Build vs Buy AI for Your Startup: The Honest Calculation
Had this conversation three times last week with different founders. “Should we build our own AI capability or use existing tools?”
They’d all done some analysis. Spreadsheets comparing build costs against subscription fees over three years. And they’d all made the same mistake: underestimating the hidden costs of building.
The Optimistic Build Estimate
Every founder’s build estimate follows a similar pattern:
“Our developer costs $150K. We’ll need maybe two months of their time. So roughly $25K to build, versus $12K per year for this SaaS tool. We break even in year two!”
This math is seductive. It makes building look like the obviously smart financial decision.

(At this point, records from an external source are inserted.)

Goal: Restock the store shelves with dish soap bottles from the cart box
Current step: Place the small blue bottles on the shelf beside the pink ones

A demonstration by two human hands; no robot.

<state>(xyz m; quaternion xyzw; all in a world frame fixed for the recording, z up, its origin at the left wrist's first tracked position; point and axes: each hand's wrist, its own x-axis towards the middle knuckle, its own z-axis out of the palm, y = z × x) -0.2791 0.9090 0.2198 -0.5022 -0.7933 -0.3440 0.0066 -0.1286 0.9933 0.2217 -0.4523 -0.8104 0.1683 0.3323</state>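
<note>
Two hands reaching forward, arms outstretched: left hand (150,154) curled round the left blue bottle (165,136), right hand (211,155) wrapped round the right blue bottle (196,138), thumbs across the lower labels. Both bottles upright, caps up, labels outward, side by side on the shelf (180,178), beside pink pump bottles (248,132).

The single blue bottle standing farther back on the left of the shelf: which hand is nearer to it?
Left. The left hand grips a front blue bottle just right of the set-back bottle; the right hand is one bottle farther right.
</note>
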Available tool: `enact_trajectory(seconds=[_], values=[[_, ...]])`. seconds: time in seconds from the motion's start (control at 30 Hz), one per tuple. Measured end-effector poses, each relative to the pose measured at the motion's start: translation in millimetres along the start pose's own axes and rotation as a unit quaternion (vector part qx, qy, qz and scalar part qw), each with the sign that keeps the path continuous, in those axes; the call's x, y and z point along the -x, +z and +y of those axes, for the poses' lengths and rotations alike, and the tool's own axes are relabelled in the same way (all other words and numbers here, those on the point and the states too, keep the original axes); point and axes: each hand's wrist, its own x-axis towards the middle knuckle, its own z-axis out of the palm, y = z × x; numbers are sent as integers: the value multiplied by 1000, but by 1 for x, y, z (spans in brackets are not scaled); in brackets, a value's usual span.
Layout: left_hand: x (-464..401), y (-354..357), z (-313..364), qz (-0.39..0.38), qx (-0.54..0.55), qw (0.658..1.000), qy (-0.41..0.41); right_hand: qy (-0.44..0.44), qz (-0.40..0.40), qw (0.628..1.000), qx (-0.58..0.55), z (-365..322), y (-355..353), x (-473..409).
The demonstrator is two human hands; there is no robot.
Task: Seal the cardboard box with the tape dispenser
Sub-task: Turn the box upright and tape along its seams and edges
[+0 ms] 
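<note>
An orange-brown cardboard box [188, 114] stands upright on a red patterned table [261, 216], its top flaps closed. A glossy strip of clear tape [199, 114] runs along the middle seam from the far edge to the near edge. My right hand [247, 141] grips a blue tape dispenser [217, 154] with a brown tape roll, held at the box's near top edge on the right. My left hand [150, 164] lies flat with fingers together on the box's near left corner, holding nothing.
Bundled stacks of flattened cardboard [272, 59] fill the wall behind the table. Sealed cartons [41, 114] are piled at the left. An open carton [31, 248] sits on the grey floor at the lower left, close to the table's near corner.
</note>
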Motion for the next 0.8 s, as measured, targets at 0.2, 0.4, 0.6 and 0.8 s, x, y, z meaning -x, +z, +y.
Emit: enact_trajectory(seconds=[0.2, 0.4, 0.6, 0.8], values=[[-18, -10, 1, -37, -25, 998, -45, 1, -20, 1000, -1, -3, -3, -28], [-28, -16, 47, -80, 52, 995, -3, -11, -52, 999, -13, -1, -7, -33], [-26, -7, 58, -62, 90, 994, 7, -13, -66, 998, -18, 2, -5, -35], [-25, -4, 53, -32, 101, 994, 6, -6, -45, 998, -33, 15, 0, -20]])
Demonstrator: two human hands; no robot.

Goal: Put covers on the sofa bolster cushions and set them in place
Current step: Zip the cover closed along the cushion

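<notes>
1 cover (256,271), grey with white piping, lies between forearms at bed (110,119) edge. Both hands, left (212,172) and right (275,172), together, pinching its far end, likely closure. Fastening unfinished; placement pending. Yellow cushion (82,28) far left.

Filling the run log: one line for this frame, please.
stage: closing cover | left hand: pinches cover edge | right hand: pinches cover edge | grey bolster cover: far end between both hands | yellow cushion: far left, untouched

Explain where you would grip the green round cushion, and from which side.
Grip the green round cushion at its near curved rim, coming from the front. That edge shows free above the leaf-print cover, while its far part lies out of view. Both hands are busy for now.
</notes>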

It’s also almost always wrong.
What the Estimate Misses
Time overruns. Two months becomes four. AI projects hit unexpected complexity—edge cases, data quality issues, integration problems. I’ve never seen a startup AI project finish on the original timeline.
Opportunity cost. Those two months (really four) of developer time mean something else doesn’t get built. Your core product feature roadmap slips. Your technical debt accumulates. Your best engineer is doing AI plumbing instead of differentiated product work.
Maintenance burden. Building is the beginning, not the end. AI models drift. Dependencies break. New requirements emerge. You’ve now created a permanent maintenance obligation that grows over time.
Quality gap. Unless AI is your core product, your in-house solution will be worse than specialised tools built by teams who’ve been iterating for years. Sometimes “worse” is acceptable. Often it’s not.
When Building Actually Makes Sense
Building is the right choice in specific situations:
AI is your product. If AI capability is your competitive differentiation, buying it from someone else means your competitors can too. Build the core.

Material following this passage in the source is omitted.